Records contained in a dataset:
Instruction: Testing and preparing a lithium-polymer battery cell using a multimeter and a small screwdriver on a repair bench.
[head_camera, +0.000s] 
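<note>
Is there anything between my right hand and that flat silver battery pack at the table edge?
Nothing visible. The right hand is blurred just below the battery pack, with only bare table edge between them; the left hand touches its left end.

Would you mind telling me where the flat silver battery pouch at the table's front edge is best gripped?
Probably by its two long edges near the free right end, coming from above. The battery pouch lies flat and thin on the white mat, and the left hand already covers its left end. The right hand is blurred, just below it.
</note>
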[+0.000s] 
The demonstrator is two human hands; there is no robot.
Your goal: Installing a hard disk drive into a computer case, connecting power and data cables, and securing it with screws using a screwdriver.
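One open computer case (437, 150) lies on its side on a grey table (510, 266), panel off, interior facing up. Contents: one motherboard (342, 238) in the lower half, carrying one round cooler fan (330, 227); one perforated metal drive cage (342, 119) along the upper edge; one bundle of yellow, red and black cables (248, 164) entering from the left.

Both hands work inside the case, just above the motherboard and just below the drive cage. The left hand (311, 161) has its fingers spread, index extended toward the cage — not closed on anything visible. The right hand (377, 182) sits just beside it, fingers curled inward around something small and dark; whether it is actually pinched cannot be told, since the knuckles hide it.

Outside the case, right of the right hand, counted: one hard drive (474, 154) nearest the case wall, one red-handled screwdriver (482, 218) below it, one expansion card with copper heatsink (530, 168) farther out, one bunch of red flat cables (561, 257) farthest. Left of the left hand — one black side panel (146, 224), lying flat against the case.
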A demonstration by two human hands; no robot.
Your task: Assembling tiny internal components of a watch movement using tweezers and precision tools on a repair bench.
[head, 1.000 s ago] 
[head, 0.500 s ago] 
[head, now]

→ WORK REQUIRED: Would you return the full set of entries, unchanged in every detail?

→ RESPONSE BOX:
Instruction: Testing and preparing a lithium-polymer battery cell using a multimeter and a small screwdriver on a repair bench.
[head_camera, +0.000s] 
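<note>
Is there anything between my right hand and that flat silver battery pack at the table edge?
Nothing visible. The right hand is blurred just below the battery pack, with only bare table edge between them; the left hand touches its left end.

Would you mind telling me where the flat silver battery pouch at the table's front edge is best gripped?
Probably by its two long edges near the free right end, coming from above. The battery pouch lies flat and thin on the white mat, and the left hand already covers its left end. The right hand is blurred, just below it.
</note>
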[+0.000s] 
The demonstrator is two human hands; there is no robot.
Your goal: Installing a hard disk drive into a computer case, connecting power and data cables, and securing it with screws using a screwdriver.
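One open computer case (437, 150) lies on its side on a grey table (510, 266), panel off, interior facing up. Contents: one motherboard (342, 238) in the lower half, carrying one round cooler fan (330, 227); one perforated metal drive cage (342, 119) along the upper edge; one bundle of yellow, red and black cables (248, 164) entering from the left.

Both hands work inside the case, just above the motherboard and just below the drive cage. The left hand (311, 161) has its fingers spread, index extended toward the cage — not closed on anything visible. The right hand (377, 182) sits just beside it, fingers curled inward around something small and dark; whether it is actually pinched cannot be told, since the knuckles hide it.

Outside the case, right of the right hand, counted: one hard drive (474, 154) nearest the case wall, one red-handled screwdriver (482, 218) below it, one expansion card with copper heatsink (530, 168) farther out, one bunch of red flat cables (561, 257) farthest. Left of the left hand — one black side panel (146, 224), lying flat against the case.
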A demonstration by two human hands; no robot.
Your task: Assembling tiny internal components of a watch movement using tweezers and precision tools on a repair bench.
[head, 1.000 s ago] 
[head, 0.500 s ago] 
[head, now]

The full answer has been given.